Questo per quel che riguarda l’Italia (e lo scrivente si era occupato proprio delle DAT su questo sito appena licenziata la legge, vedasi qui https://domus-europa.eu/?p=7362 ); è interessante, allora, andare oltrAlpe, dal momento che siamo inseriti in un sistema europeo (UE, CEDU, Consiglio d’Europa), e che la prospettiva comparatistica e internazionalistica è oramai dominante. Ci si riferirà ad una sentenza pronunciata in Germania, Paese che, con l’Italia, dal punto di vista giuridico, ha sempre avuto un saldo legame (come non citare la Pandettistica e i rapporti tra BGB e Codici Civili?), e certamente, proprio da una prospettiva di comparazione e di circolazione dei modelli giuridici e dei formanti giurisprudenziali, tale sentenza, anche perché proveniente dalla suprema Corte Federale di Giustizia tedesca, sarà interessante da essere riportata.

Questi, molto succintamente, i fatti: la suprema assise (paragonabile alla nostra Corte di Cassazione, anche nei rapporti con la Corte Costituzionale) si è dovuta occupare di un caso di alimentazione tramite Peg. Un uomo, ammalatosi di demenza senile, era stato appunto alimentato in questa maniera per cinque anni, e il figlio aveva citato il medico curante sostenendo che la nutrizione artificiale avesse solo prolungato la malattia, ed esigendo vieppiù un risarcimento per il dolore e le spese di cura e assistenza. Era stato concesso al figlio ricorrente un indennizzo di 40mila euro, ma la Corte Federale ha ribaltato il giudizio, perché lo stato di sopravvivenza reso possibile dall’alimentazione “contrasta con lo stato che si sarebbe verificato se la dieta artificiale fosse stata sospesa, cioè la morte.”. Ancora e soprattutto, la vita, spiega la Corte, non è mai un danno, stabilendo anzi che “il giudizio sul suo valore non è aperto a terzi. Per questo motivo, è vietato considerare la vita come una perdita”, anche nel caso sia provata da una malattia.
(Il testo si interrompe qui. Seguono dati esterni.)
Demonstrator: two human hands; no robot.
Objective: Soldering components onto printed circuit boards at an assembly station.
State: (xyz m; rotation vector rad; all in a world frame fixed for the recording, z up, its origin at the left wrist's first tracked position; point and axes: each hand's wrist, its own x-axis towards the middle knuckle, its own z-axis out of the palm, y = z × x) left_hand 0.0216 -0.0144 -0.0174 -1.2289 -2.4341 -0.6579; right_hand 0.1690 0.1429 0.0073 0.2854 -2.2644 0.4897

Dal Paese che, durante il governo nazionalsocialista, divenne tristemente famoso per l’Aktion T4, lo sterminio dei disabili e dei malati, peraltro con parole e slogan straordinariamente simili a quelli liberali e radicali (“vite indegne di essere vissute”, “qualità della vita”, etc), e da uno dei Paesi europei considerati faro del diritto e modello legislativo e giurisprudenziale, questa pronuncia (che si aspetta presto di leggere in traduzione per intero, per il momento questo sito pare essere il primo che ne abbia parlato – vedasi qui http://www.puntofamiglia.net/puntofamiglia/2019/04/09/la-vita-umana-un-diritto-da-preservare-anche-contro-la-malattia-a-dirlo-la-cassazione-tedesca/– , e questo sito che ospita lo scrivente è quindi il secondo in Italia) è non solo interessante, ma benvenuta.

In un Occidente impazzito, nemico della vita ed eutanasico, questa sentenza pare aprire un pur minimo barlume di speranza, statuendo l’indisponibilità e la non monetizzazione e non giudicabilità e sindacabiltà da parte di terzi della vita, e andando in direzione contraria al c.d. danno da nascita indesiderata o da vita malata e indesiderata, come pare oggi diffuso. Ci si augura quindi che, in un mondo di circolazione del diritto, circoli anche una sentenza del genere, aprendo magari una nuova prospettiva di considerazione e valorizzazione della vita, della malattia e del dolore, sperando soprattutto che possa richiamare in causa e ribadire l’indisponibile e assoluto valore della vita senza se e senza ma.

Così pare, c’è un giudice a Berlino.